I just love this little bubba server and have received a lot of good help from people and excito on this forum. Because of this I desided that I wanted to share some of my configs for setting up a mailserver with antivirus, smtp-auth and antispam on bubba.

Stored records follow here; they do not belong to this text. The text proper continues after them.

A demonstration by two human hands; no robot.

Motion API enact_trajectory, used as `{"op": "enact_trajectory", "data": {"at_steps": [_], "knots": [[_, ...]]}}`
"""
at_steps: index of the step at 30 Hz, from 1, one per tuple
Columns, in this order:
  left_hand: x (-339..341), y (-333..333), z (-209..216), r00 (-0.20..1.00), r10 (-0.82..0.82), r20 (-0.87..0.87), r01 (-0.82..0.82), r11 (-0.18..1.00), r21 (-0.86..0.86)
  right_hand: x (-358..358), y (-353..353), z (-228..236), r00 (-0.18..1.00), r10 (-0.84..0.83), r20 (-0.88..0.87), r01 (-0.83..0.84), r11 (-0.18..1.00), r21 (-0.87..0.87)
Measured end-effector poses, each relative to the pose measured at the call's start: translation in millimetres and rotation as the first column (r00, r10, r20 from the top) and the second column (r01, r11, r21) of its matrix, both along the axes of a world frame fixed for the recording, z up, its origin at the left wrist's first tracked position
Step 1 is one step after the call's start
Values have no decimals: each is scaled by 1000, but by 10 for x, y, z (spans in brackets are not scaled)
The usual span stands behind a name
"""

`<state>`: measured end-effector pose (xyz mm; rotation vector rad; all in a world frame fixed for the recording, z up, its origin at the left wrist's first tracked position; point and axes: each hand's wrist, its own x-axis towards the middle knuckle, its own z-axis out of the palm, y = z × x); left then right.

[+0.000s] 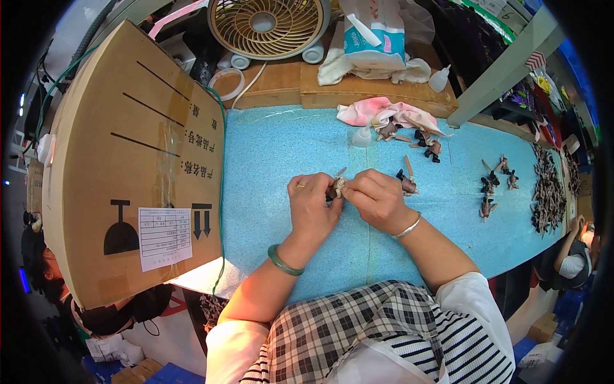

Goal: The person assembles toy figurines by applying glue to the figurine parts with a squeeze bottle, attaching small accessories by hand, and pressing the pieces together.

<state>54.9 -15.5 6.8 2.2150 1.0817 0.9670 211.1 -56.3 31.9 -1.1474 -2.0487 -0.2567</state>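
Over the middle of the blue table mat (281,141), a small brown figurine (332,190) is held between both hands. My left hand (312,201), with a ring on one finger and a green bangle on the wrist, is closed around its lower part. The fingertips of my right hand (382,203) are pinched together at its pale upper part; a silver bracelet circles that wrist. A thin pale piece sticks up from the figurine. Just beyond my right hand lies a similar figurine (409,185). My fingers hide much of the held one.
A large cardboard box (147,115) stands close on the left. At the back are a fan (263,25), a tissue pack (375,41), a pink-white cloth (390,112) and a small dropper bottle (361,136). Several loose figurines (490,184) and a dense pile (549,192) lie rightward.
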Motion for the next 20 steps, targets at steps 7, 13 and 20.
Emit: {"op": "enact_trajectory", "data": {"at_steps": [7,13,20], "knots": [[-98,111,141,980,-147,-132,140,988,-64,169,43,-50,997,69,-24,-70,997,-44],[-43,272,301,954,-300,-21,299,954,-27,183,44,-57,989,122,-81,-129,988,-88],[-26,286,164,949,-311,47,311,907,-285,170,36,-85,861,-113,-495,-114,907,-406]]}}
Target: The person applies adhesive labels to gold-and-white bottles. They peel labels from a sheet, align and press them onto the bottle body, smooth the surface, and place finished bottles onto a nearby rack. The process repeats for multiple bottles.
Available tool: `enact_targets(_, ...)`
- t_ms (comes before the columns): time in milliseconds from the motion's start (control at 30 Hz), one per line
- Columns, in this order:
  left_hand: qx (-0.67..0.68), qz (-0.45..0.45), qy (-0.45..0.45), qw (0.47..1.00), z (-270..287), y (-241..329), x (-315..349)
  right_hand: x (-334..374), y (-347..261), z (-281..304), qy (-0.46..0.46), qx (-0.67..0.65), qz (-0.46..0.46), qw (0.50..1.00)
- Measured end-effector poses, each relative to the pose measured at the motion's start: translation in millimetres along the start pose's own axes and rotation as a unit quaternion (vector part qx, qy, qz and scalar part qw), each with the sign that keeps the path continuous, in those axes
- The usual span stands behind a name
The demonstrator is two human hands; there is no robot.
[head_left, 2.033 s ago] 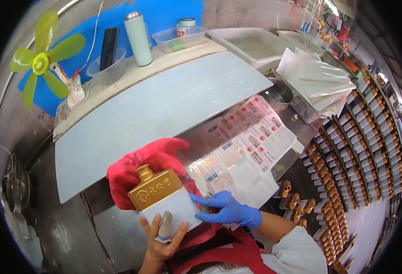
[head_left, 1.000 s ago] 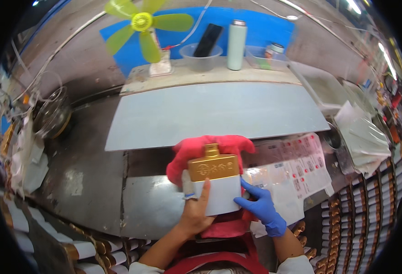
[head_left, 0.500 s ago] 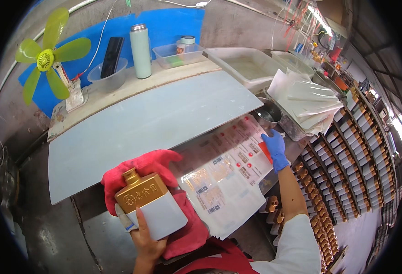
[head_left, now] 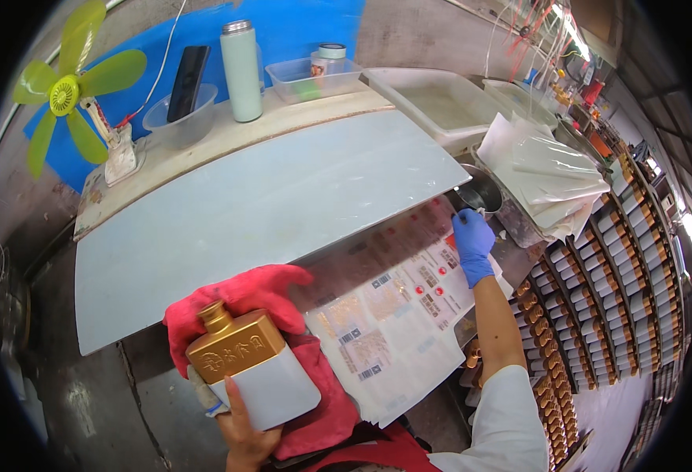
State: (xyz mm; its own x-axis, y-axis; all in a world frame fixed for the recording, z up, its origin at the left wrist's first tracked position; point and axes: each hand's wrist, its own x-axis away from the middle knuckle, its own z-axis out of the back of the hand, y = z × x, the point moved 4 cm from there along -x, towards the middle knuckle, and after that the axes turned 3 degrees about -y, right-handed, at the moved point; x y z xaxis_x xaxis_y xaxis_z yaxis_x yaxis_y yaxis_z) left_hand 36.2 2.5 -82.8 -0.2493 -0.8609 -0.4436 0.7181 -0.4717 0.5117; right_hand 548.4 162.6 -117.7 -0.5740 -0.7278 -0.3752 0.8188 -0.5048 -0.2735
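Observation:
My left hand [head_left: 248,433] grips a flat-sided bottle [head_left: 255,366] with a gold neck and shoulder and a white lower body. It lies tilted against a crumpled red cloth [head_left: 318,377], and a fingertip cover shows on one digit. To the right, my right hand [head_left: 474,240] wears a blue-purple glove. Its fingers are curled together beside a metal bowl [head_left: 484,193], over the far right edge of printed transfer sheets [head_left: 409,338]. Whatever those fingers pinch is hidden; a small whitish bit shows near the bowl's rim.
A pale blue board [head_left: 259,204] spans the bench. Behind it stand a yellow-green fan [head_left: 64,96], a mint flask [head_left: 241,75] and plastic tubs [head_left: 181,122]. White sheets [head_left: 546,169] pile on a container at right, beside racks of gold-and-white bottles [head_left: 605,275].
My right hand has moved slightly farther away, closer to the metal bowl. The orange-red piece seen by it earlier no longer shows. My left hand keeps hold of the bottle.

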Motion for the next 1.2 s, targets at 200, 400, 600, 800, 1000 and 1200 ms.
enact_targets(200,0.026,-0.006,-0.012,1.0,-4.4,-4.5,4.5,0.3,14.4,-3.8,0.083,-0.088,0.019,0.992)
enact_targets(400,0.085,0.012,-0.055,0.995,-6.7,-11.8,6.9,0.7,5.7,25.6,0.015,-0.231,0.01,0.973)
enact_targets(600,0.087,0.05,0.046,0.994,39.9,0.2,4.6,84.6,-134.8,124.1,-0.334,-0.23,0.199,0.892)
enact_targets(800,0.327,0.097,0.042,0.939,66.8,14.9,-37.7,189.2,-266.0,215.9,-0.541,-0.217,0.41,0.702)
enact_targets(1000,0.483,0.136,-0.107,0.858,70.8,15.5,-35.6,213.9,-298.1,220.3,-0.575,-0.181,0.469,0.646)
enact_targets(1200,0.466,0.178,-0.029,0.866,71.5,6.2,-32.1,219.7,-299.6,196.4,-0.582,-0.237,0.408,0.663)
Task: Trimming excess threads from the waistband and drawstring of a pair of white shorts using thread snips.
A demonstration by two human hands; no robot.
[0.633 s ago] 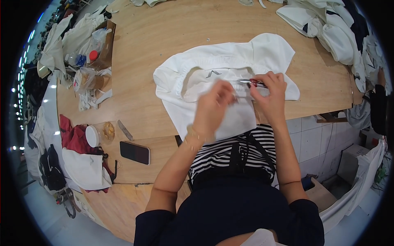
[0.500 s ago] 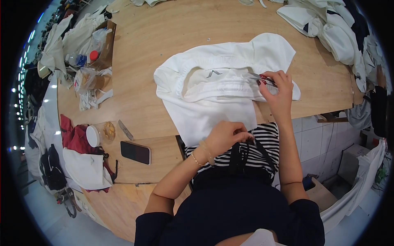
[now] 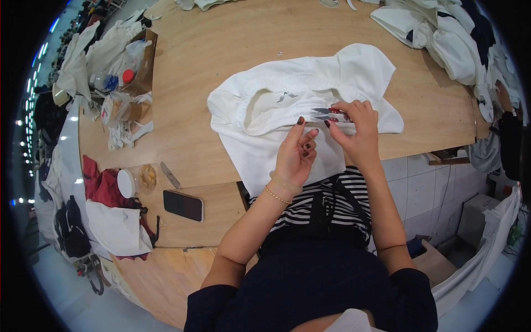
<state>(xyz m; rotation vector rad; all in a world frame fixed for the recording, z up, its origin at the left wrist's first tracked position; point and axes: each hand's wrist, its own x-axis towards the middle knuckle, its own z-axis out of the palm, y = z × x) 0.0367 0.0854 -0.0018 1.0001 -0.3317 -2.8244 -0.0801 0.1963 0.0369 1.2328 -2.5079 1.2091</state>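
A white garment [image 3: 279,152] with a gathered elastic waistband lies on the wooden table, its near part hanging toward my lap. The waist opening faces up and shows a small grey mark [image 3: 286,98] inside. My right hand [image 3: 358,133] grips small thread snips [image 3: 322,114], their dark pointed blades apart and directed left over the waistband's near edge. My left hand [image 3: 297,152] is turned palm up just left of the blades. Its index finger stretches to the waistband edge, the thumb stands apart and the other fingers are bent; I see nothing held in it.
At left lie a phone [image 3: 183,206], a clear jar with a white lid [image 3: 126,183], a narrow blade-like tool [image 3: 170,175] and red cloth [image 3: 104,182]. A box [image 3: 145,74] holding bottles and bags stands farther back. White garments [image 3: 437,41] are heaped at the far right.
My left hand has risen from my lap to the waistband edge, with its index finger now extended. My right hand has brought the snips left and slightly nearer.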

I have gathered different configs that I have found in many different howtos on the Internet.
First of all there are many ways of doing this, I have mine running fine but it might not work well for you and I will not take responsibility for any damage or loss of data this might cause you, be warned but enjoy.

First of all log in to your bubba via ssh, and unmark the following apt sources:

#nano /etc/apt/sources.list

deb http://ftp.se.debian.org/debian/ sarge main
deb http://security.debian.org/ sarge/updates main
deb http://ftp.se.debian.org/debian/ sarge non-free

Do an update:

#apt-get update

Then we install some needed packages:
#apt-get install bzip2 php4-dev postfix-tls libsasl2 libsasl2-modules sasl2-bin make g++ zlib1g-dev

The following will show you how to compile clam antivirus from source, so that you will get the latest version of the engine. There is of course a more easier way by just doing apt-get install clamav. But these packages in apt get old quit quickly.
so

Install from apt:

apt-get install clamav

OR

Install from source:

#------------------------------------------
# Install CLAMAV
#------------------------------------------

#mkdir /tmp/clamav

#cd /tmp/clamav

#wget
wget http://dfn.dl.sourceforge.net/sourcefor ... 0.2.tar.gz

#tar zxvf clamav-0.90.2.tar.gz

#cd clamav-0.90.2

Uninstall -If you installed old version from source

#make uninstall

Now for installing clamav

#groupadd clamav

#useradd -g clamav -s /bin/false -c "Clam AntiVirus" clamav

#./configure --enable-experimental -sysconfdir=/etc/clamav

#make

#make install

Edit and remark Example to #Example.
#nano /etc/clamav/clamd.conf

#Example

Edit and remark Example to #Example.
#nano /etc/clamav/freshclam.conf

#Example

Now lets start things automagicly.

#nano /etc/init.d/clamav

Add the following:

#!/bin/sh -e
# Start or stop clamav
#

PATH=/bin:/usr/bin:/sbin:/usr/sbin

case "$1" in

start)
echo -n "Starting Clamav"
/usr/local/sbin/clamd -c /etc/clamav/clamd.conf
;;

stop)
echo -n "Stopping Clamav"
kill -9 `ps ax | grep "/usr/local/sbin/clamd" | grep -v grep | awk '{ print $1 }'`
;;

restart)
$0 stop || true
$0 start
;;

*)
echo "Usage: /etc/init.d/clamav {start|stop|restart}"
exit 1
;;

esac

exit 0

Set the permissions.

#chmod 755 /etc/init.d/clamav

and add it to the default runlevel(run at startup).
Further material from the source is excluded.